Because the story of the rich man and Lazarus is not a story that speaks to the culture of ancient days, but it is still the story of life on earth. And our world does work very hard to spin that story in such a way that we can justify our own hardness of heart. My eldest child has introduced me to a podcast called “citations needed,” which critically analyzes the way media coverage often avoids telling the whole truth in order to justify the way things are. In order to not confront what Jesus confronts. And last week one of the episodes we listened to was actually about the coverage of people who are homeless.

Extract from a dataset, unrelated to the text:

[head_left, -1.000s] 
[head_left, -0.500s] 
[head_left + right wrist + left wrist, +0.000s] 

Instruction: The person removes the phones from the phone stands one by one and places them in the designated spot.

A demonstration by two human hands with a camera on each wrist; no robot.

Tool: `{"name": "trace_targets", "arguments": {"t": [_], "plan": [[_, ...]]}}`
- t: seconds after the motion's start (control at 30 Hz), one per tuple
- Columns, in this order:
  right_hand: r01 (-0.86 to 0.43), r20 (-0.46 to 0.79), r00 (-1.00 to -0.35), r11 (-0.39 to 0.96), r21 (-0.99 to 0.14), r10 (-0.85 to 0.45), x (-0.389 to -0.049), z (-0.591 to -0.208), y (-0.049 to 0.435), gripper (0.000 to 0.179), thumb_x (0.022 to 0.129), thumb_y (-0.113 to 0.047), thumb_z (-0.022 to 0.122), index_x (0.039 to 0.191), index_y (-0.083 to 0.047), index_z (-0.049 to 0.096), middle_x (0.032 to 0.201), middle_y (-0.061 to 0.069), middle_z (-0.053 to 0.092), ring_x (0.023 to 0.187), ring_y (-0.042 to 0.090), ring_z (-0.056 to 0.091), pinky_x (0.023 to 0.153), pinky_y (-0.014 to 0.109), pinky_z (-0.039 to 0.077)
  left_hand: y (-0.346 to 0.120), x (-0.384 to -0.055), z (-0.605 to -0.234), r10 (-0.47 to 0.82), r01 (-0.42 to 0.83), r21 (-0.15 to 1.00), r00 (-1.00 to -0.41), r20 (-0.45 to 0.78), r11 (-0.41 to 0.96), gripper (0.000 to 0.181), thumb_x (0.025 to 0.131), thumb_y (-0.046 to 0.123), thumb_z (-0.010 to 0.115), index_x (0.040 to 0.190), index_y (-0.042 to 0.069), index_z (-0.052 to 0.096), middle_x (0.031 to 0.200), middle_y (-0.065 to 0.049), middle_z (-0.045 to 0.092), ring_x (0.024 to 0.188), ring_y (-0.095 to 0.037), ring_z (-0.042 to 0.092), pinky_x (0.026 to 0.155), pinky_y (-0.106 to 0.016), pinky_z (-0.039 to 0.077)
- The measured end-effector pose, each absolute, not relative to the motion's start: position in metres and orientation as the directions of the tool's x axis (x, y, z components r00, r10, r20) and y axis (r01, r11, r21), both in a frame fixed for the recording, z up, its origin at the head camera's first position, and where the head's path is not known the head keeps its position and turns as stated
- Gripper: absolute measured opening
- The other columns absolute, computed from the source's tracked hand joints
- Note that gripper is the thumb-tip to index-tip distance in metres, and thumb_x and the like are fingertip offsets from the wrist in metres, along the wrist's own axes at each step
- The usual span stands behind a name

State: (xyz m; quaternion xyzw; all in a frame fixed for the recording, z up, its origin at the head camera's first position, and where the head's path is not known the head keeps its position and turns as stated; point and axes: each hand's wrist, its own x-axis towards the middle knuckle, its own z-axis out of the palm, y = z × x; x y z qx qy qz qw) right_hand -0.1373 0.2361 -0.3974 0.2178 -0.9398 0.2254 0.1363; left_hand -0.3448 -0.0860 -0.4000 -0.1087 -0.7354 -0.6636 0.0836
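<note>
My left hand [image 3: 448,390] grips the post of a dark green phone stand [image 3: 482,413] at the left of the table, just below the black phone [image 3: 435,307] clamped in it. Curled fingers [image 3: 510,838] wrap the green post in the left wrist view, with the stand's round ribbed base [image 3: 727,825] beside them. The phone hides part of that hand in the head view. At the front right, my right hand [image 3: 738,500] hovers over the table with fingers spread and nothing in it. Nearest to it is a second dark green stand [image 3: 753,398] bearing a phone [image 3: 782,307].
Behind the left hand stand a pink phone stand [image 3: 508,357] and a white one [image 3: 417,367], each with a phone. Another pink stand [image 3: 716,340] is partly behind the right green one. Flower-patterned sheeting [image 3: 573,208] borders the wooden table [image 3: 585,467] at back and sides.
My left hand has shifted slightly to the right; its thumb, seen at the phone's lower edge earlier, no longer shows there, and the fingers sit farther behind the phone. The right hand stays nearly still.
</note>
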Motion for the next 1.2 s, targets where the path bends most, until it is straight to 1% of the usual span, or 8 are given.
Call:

It began with an audio clip from a story run on a local news station in Florida about a local businessman who was taking on panhandlers. It is the story of a man named Ryan Bray, who was feeling bullied daily by panhandlers who were “too close for comfort.” And in a typical lead to the story…the reporter assures us that “we won’t believe what happened next.” The news report then tells us about a panhandler named Alabama, who according to Ryan, had engaged in harassing behavior, kicking Ryan’s car tire and threatening his family. The story goes on to say that Ryan had offered this man $15 an hour to work in his yard, but the man had turned it down. So as an honest, tax paying citizen, Ryan had decided to expose this man as a fraud, setting up shop next to him for 3 hours to shut down his ability to receive funds, holding up a sign next to him exposing him for harassment and fraud. “They want money,” we hear Ryan tell the news team and us, “they don’t want to work.” Meanwhile, the panhandler, who is now on camera, asks the news team to turn the cameras off. His language is rough and words are being bleeped out. It is clear who the good guy is in the moral battle between a hard working family man and a lazy panhandler.

Except, the citations needed podcasters now lets us know that there is a lot of information that never made it into the story.

Ryan, as it turns out, is only a businessman because he now works for his dad’s company after losing his brokerage license four times. He has been charged three different times with failing to pay banking clients hundreds of thousands of dollars. He was also brought to court for multiple claims that he had threatened the life of other employees at one of the banks in which he worked. Ryan, who unlike Alabama, can afford a lawyer, was able to get an innocent verdict on the death threats. But none of his background information made the story.

We also hear nothing about who Alabama is as a human being. What is his health status? His mental health status? Who are his family? What brought him to his place on the corner? What kind of services exist in this community to help him with his basic needs? And the reporter never questions why he might not want to get in a car with a man who he did not know and with whom he had had an altercation to do outdoor work on a day when the heat index was over 120 degrees. We learn nothing about who Alabama is, other than a man defeated and angry to have a camera turned on him as he is being humiliated by someone with so many more resources than he has.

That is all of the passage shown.